**REQUIREMENT**
Return every line of the data below that includes the string "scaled".

[DATA TO USE — start]

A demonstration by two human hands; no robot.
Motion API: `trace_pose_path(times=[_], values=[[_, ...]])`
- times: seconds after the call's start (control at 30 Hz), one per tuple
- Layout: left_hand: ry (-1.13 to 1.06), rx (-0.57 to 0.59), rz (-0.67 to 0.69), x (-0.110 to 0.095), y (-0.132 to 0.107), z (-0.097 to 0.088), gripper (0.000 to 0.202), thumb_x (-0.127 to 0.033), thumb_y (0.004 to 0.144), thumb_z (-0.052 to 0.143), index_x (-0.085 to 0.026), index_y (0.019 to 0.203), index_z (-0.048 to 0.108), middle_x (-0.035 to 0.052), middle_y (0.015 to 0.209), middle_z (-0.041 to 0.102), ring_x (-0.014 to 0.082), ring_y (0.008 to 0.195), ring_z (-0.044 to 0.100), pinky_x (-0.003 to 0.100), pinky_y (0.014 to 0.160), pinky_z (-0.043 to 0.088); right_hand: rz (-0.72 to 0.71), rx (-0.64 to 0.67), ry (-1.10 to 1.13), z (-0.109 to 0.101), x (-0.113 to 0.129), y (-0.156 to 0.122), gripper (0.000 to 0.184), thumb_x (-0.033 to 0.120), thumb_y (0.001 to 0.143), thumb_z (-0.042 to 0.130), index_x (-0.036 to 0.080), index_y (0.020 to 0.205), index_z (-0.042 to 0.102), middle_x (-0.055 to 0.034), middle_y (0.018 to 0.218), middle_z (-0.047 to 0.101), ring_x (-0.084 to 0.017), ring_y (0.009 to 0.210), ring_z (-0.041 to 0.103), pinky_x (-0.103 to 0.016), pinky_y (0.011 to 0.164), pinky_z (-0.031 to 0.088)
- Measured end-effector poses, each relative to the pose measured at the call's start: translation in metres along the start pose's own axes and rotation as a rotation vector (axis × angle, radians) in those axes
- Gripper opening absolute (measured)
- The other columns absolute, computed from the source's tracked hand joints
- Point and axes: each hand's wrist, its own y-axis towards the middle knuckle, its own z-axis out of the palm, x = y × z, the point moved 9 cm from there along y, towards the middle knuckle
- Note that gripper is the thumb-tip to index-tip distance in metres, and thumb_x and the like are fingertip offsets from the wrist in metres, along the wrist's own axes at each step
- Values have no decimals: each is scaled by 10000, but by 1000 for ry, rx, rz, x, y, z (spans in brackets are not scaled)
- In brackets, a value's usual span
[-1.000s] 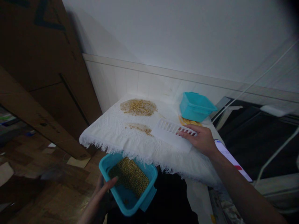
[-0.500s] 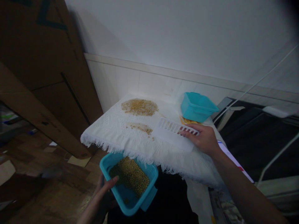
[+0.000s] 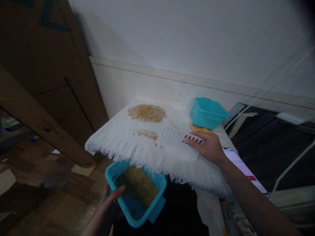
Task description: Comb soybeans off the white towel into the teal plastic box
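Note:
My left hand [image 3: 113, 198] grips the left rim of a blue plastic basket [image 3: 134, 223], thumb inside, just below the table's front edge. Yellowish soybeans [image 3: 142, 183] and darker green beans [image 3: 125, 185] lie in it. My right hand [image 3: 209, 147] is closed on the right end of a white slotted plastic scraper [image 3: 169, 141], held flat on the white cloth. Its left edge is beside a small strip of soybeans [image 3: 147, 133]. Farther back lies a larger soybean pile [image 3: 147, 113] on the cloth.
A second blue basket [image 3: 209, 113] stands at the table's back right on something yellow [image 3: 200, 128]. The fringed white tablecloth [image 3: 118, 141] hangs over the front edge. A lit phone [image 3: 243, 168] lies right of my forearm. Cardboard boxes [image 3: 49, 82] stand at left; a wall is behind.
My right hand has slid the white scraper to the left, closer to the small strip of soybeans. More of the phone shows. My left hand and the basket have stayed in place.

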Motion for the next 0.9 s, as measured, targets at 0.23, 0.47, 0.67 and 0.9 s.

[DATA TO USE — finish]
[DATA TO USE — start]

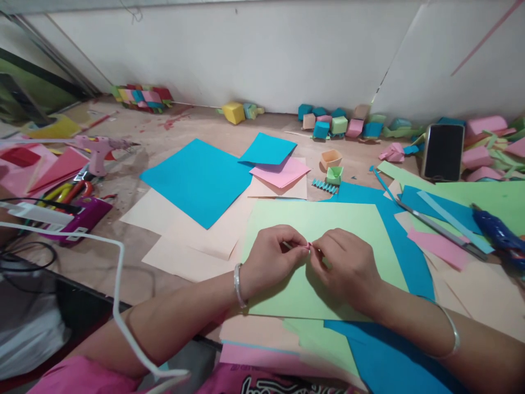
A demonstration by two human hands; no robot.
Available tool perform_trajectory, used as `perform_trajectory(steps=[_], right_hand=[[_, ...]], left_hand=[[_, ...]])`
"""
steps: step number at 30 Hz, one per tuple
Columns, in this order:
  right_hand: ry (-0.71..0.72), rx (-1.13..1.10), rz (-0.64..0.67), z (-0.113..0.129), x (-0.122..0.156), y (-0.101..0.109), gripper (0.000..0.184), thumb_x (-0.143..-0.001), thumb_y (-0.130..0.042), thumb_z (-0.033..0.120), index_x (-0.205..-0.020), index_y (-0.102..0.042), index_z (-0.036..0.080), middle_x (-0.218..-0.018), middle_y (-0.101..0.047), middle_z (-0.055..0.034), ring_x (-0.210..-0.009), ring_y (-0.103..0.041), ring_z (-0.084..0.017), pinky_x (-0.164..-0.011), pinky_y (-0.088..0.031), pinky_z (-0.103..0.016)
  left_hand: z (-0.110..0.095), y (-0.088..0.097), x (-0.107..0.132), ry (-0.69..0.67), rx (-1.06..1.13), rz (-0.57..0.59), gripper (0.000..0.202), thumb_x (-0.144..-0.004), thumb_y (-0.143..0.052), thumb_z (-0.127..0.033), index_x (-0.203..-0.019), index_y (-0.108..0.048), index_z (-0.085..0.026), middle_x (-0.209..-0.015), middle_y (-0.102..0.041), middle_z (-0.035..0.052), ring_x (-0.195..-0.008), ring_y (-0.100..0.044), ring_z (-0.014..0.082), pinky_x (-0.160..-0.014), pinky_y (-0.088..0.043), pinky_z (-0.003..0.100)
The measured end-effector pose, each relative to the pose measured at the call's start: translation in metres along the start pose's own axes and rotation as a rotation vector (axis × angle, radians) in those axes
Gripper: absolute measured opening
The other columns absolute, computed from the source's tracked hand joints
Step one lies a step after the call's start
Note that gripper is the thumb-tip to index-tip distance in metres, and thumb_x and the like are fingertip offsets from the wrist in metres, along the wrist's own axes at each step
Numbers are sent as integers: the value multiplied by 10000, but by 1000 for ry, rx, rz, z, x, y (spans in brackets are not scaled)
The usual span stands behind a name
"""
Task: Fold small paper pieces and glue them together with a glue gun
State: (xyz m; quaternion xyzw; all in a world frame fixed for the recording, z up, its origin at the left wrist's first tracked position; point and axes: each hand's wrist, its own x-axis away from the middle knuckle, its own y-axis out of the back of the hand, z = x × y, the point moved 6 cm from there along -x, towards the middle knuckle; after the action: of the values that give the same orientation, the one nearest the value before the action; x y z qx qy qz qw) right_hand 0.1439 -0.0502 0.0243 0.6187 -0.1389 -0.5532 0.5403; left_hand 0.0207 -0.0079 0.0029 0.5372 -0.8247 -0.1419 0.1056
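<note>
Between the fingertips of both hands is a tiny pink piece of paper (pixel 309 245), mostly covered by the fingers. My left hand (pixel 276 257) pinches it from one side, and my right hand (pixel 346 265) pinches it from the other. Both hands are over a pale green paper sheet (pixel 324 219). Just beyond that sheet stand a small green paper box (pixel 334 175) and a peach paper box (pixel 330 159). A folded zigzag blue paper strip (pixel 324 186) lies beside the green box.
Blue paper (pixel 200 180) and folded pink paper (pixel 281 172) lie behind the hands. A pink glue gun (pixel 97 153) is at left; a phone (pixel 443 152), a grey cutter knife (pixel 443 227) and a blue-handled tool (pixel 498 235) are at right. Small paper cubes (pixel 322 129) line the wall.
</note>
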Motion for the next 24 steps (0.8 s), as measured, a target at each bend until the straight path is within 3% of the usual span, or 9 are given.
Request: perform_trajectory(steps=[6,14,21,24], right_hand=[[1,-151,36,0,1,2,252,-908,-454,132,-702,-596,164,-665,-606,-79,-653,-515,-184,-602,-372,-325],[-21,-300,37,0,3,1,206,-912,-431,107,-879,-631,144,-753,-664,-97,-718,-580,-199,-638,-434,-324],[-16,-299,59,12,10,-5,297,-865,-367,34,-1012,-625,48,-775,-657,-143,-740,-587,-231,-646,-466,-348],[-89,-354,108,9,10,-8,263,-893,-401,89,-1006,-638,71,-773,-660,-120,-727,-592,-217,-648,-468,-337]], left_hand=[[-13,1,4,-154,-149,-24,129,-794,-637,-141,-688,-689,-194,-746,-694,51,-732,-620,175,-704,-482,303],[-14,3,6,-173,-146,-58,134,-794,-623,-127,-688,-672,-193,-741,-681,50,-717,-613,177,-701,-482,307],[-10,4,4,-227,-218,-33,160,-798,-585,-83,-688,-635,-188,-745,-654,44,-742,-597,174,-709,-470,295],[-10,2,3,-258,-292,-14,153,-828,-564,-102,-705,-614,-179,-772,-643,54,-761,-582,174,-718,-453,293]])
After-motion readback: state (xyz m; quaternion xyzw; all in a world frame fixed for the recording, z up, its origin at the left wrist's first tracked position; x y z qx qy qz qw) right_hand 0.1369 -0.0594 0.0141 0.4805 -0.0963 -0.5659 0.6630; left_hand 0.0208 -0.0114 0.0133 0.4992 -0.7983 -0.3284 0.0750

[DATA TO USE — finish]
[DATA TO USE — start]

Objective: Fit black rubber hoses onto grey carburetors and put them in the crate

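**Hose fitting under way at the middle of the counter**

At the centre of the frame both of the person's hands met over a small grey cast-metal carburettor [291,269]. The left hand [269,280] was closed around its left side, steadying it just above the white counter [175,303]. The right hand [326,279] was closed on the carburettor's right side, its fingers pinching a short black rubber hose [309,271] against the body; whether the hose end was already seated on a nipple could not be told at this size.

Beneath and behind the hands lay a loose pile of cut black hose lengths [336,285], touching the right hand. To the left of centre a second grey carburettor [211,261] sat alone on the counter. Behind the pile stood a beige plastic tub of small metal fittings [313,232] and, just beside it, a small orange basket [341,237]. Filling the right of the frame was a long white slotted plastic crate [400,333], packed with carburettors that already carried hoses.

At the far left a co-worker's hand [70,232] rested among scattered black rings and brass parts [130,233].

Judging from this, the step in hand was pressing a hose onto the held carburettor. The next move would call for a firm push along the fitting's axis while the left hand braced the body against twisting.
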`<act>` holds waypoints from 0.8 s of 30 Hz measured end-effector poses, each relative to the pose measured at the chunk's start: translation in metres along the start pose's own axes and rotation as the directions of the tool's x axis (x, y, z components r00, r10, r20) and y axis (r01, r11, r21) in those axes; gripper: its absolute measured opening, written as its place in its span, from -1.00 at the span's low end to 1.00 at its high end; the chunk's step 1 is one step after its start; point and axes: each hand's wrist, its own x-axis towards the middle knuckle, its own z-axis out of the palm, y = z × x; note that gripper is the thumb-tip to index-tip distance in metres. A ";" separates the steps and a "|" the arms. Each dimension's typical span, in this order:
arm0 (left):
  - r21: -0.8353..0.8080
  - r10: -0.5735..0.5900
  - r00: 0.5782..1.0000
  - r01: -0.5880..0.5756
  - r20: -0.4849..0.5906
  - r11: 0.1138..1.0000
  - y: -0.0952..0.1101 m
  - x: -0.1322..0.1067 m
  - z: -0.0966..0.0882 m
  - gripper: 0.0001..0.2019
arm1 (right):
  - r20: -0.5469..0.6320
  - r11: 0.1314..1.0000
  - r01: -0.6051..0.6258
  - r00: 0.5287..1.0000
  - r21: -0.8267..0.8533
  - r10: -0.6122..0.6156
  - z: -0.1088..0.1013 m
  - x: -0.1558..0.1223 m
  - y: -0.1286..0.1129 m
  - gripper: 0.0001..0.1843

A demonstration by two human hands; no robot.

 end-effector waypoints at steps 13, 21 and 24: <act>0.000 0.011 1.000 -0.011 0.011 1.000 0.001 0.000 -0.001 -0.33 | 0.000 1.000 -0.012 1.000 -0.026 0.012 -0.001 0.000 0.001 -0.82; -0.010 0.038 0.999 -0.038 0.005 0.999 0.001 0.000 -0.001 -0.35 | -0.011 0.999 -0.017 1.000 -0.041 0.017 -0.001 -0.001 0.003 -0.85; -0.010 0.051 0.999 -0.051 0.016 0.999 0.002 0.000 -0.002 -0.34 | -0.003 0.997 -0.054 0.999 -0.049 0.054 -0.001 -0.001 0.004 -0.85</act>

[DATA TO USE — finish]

**ANSWER BOX**
- Values have no decimals: each is scaled by 10000, but by 1000 for ry, rx, rz, x, y, z (spans in brackets are not scaled)
Numbers are sent as integers: the value multiplied by 10000, but by 1000 for ry, rx, rz, z, x, y (spans in brackets are not scaled)

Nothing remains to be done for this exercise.